_How to complete this task_
Each entry, in full: reproduce it exactly.

---- Data provided

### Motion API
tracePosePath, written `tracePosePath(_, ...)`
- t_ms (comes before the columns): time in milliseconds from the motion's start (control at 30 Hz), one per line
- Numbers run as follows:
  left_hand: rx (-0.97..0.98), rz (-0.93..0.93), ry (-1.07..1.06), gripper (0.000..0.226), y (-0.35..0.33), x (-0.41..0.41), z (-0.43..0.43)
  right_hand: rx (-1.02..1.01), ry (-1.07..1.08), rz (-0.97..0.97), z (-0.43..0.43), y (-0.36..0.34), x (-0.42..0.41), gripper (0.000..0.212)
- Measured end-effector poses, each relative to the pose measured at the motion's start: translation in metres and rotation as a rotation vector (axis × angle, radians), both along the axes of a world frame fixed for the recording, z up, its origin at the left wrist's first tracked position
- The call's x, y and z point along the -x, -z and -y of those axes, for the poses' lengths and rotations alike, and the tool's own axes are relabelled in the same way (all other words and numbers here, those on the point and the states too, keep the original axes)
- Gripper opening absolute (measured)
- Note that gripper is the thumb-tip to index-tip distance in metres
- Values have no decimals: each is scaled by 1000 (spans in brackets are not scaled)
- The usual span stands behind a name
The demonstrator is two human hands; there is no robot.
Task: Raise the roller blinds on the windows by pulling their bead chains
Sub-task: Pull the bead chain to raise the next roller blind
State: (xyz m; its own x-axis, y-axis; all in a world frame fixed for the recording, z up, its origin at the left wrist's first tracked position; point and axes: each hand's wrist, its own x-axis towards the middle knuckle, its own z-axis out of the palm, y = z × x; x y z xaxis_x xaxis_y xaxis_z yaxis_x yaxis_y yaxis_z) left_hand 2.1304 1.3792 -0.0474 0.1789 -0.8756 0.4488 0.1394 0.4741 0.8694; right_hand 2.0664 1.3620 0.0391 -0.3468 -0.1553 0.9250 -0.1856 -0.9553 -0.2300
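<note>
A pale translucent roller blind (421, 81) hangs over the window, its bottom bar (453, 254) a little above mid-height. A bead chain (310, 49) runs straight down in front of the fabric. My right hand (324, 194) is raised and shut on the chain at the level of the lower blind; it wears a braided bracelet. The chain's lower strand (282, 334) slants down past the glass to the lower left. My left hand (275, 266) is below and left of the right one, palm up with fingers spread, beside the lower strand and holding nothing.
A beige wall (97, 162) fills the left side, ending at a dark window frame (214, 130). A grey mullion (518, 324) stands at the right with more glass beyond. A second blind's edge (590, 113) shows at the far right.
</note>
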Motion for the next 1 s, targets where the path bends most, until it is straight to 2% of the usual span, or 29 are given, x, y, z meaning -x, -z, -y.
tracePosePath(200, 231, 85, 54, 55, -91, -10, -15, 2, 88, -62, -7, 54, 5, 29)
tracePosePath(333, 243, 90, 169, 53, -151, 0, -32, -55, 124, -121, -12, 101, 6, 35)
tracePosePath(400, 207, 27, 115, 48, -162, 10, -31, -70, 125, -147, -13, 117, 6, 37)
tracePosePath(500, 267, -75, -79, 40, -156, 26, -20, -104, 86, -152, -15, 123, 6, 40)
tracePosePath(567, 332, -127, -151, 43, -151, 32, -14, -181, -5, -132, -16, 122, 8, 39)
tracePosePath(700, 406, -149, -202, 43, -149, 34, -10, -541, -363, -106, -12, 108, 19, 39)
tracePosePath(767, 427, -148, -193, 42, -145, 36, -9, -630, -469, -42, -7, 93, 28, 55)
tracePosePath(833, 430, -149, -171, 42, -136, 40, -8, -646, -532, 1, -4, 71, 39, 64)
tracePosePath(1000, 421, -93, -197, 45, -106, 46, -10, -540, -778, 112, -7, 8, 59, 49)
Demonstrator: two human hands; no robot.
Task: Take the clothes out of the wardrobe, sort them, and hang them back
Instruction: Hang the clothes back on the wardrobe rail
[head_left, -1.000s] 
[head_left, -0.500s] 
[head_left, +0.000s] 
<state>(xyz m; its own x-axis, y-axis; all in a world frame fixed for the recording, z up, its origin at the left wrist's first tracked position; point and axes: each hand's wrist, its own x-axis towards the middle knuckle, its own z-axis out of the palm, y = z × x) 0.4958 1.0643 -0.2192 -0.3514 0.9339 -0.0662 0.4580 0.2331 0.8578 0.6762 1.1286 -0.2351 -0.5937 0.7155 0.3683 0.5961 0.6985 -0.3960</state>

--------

_Task result_
### Motion API
tracePosePath, written `tracePosePath(_, ...)`
- t_ms (comes before the columns): time in milliseconds from the motion's start (control at 30 Hz), one per line
- Numbers run as follows:
  left_hand: rx (-0.97..0.98), rz (-0.93..0.93), ry (-1.07..1.06), gripper (0.000..0.226), y (-0.35..0.33), x (-0.41..0.41), z (-0.43..0.43)
  right_hand: rx (-1.02..1.01), ry (-1.07..1.08), rz (-0.97..0.97), z (-0.43..0.43), y (-0.36..0.34), x (-0.42..0.41), gripper (0.000..0.212)
- Measured end-effector poses, each relative to the pose measured at the motion's start: translation in metres and rotation as a rotation vector (axis × angle, radians), both along the axes of a world frame fixed for the recording, z up, its origin at the left wrist's first tracked position
- The call's x, y and z point along the -x, -z and -y of those axes, for the poses' lengths and rotations alike, and the tool's own axes are relabelled in the same way (all other words and numbers here, those on the point and the states too, keep the original axes)
- Gripper opening absolute (measured)
- Note that gripper is the thumb-tip to index-tip distance in metres
- Values have no decimals: each is scaled by 1000 (spans in brackets are not scaled)
- The usual span stands behind a name
The demonstrator is two human hands; there is no robot.
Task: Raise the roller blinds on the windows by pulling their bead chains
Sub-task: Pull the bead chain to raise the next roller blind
State: (xyz m; its own x-axis, y-axis; all in a world frame fixed for the recording, z up, its origin at the left wrist's first tracked position; point and axes: each hand's wrist, its own x-axis towards the middle knuckle, its own z-axis out of the palm, y = z × x; x y z xaxis_x xaxis_y xaxis_z yaxis_x yaxis_y yaxis_z) left_hand 2.1304 1.3792 -0.0474 0.1789 -0.8756 0.4488 0.1394 0.4741 0.8694; right_hand 2.0664 1.3620 0.0391 -0.3468 -0.1553 0.9250 -0.1856 -0.9553 -0.2300
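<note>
A pale translucent roller blind (421, 81) hangs over the window, its bottom bar (453, 254) a little above mid-height. A bead chain (310, 49) runs straight down in front of the fabric. My right hand (324, 194) is raised and shut on the chain at the level of the lower blind; it wears a braided bracelet. The chain's lower strand (282, 334) slants down past the glass to the lower left. My left hand (275, 266) is below and left of the right one, palm up with fingers spread, beside the lower strand and holding nothing.
A beige wall (97, 162) fills the left side, ending at a dark window frame (214, 130). A grey mullion (518, 324) stands at the right with more glass beyond. A second blind's edge (590, 113) shows at the far right.
</note>
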Motion for the next 1 s, targets where the path bends most, until it is straight to 2% of the usual span, or 29 are given, x, y, z meaning -x, -z, -y.
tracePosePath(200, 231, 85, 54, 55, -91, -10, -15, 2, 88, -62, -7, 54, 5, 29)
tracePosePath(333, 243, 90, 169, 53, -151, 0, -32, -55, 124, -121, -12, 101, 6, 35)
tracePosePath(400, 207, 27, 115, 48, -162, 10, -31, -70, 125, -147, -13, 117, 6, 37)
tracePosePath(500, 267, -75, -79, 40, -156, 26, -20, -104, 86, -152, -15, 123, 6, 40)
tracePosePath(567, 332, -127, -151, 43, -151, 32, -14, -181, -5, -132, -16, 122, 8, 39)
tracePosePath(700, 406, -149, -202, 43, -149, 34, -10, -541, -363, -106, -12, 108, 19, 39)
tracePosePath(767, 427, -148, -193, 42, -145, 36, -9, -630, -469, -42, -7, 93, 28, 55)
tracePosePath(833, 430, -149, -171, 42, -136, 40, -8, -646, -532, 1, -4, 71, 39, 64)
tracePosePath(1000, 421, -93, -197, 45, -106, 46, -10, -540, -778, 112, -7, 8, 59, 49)
Demonstrator: two human hands; no robot.
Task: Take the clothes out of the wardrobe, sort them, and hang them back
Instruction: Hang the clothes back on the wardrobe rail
[head_left, -1.000s] 
[head_left, -0.500s] 
[head_left, +0.000s] 
<state>(xyz m; its own x-axis, y-axis; all in a world frame fixed for the recording, z up, its origin at the left wrist's first tracked position; point and axes: each hand's wrist, its own x-axis towards the middle knuckle, its own z-axis out of the palm, y = z × x) 0.4958 1.0643 -0.2192 -0.3514 0.9339 -0.0662 0.4580 0.2331 0.8578 0.6762 1.1286 -0.2351 -0.5937 0.7155 0.3683 0.5961 0.6985 -0.3960</state>

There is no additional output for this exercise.